“Indesejáveis, indesejáveis, qual o país que desejais”? perguntava o poeta Jorge de Lima. Nicolas Levitsky responderia, talvez, com displicência — “qualquer um”.
Pela décima segunda vez Levitsky passou ontem pelo porto do Rio a bordo do Bretagne; é um russo branco de Xangai que ficou sem nacionalidade, e que nenhum país do mundo quer receber. Tem seu beliche e tem comida, mas quando se aproxima de algum porto é trancado na cabine. Não sabemos se Levitsky praticou algum crime: parece que não, porque nenhuma polícia do mundo o reclama; nenhuma também lhe permite o desembarque. A Organização Internacional de Refugiados é responsável pela sua passagem, e já está devendo 150 contos à companhia de navegação. Aborrecido e cansado de entrevistas, Levitsky faz feito os índios: só conversa com repórter que lhe dá cigarro ou dinheiro.
Será que neste Brasil tão grande não haverá lugar para um Levitsky? Acho que todos nós nos sentimos um pouco entristecidos e vagamente culpados pelo enorme egoísmo burocrático de nossas autoridades.
Temos vontade de dizer: “Deixem o homem entrar! Afinal de contas já temos aqui tantos indesejáveis, nacionais e estrangeiros, que mais um, menos um, não vai alterar nada”.
A passagem repetida desse homem, o olhar de tristeza e de ressentimento que pela vigia de seu camarote ele pela décima segunda vez lança a nossas praias e montanhas — isso é alguma coisa que fere a nossa sensibilidade. Não dá um certo remorso repelir assim um ser humano, que nada fez contra nenhum de nós?
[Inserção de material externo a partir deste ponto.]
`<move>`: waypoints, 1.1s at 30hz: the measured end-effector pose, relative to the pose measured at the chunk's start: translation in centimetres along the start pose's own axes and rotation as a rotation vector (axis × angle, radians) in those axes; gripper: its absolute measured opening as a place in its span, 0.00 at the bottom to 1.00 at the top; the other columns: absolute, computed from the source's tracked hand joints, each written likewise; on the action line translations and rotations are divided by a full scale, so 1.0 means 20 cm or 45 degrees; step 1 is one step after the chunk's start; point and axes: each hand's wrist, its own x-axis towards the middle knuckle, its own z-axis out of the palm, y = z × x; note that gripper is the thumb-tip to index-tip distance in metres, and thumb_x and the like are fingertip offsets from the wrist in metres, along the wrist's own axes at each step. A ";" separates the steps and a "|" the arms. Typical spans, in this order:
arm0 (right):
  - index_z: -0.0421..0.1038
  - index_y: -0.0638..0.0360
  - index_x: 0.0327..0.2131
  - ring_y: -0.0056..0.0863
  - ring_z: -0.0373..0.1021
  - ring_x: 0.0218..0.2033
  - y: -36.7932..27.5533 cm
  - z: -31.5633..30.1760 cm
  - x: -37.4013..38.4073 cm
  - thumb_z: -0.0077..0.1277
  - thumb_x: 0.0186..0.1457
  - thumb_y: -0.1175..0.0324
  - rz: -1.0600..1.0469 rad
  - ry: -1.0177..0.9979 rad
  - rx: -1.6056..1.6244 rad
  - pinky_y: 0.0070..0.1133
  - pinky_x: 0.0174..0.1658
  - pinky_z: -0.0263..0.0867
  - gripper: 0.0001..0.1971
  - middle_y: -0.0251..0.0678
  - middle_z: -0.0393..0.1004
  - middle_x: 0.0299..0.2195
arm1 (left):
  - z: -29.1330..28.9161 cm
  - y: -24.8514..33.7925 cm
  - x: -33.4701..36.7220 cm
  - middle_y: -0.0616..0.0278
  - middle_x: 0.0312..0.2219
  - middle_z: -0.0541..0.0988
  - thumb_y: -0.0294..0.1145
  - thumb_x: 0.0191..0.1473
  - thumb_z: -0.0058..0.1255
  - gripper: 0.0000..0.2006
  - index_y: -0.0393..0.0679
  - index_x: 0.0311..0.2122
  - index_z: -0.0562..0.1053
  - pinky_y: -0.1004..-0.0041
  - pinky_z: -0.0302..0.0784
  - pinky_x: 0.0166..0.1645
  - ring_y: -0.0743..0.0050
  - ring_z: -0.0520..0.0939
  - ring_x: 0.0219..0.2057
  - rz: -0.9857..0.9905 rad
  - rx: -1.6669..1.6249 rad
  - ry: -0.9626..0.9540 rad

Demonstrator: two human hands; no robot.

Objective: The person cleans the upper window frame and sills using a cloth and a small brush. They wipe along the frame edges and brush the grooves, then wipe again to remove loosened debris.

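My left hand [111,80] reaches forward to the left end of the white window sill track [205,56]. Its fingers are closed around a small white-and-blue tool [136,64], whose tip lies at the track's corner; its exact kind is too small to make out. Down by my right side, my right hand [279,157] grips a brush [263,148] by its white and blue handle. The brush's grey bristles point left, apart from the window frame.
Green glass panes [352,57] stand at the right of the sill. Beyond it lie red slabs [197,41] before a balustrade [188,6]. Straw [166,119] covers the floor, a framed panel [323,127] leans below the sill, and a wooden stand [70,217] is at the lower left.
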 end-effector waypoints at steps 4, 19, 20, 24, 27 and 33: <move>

Sim, é verdade que as autoridades brasileiras não têm culpa. Outros países, a começar por aquele em que ele nasceu, repeliram Levitsky; e todo mês outros países o repelem quando o navio chega a um porto. Sim, não temos culpa. Ninguém tem culpa. E aí está exatamente o que é monstruoso, nesse jogo de burocracias internacionais: um homem está proibido de pisar a terra dos homens, um homem não encontra um solo em nenhuma parte deste planeta — e nem ele, nem ninguém tem culpa. Cada país empurra sobre outro a responsabilidade — ou simplesmente se fecha em copas, atrás de suas leis — e lava as mãos.
Lava — mas as nossas mãos permanecem indefinivelmente sujas. Repelimos nosso semelhante, negamos a um ser humano o direito primário de pisar no chão. Somos culpados e todo mundo é culpado. Os dois olhos ansiosos de Levitsky, brilhando na obscuridade de seu camarote, espiando o Brasil pela vigia, esses olhos de indesejável nos fazem mal, eles nos acusam e nos humilham, e nos fazem sentir medíocres, hipócritas e cruéis. Deixem o homem entrar — que mal maior ele nos poderá fazer?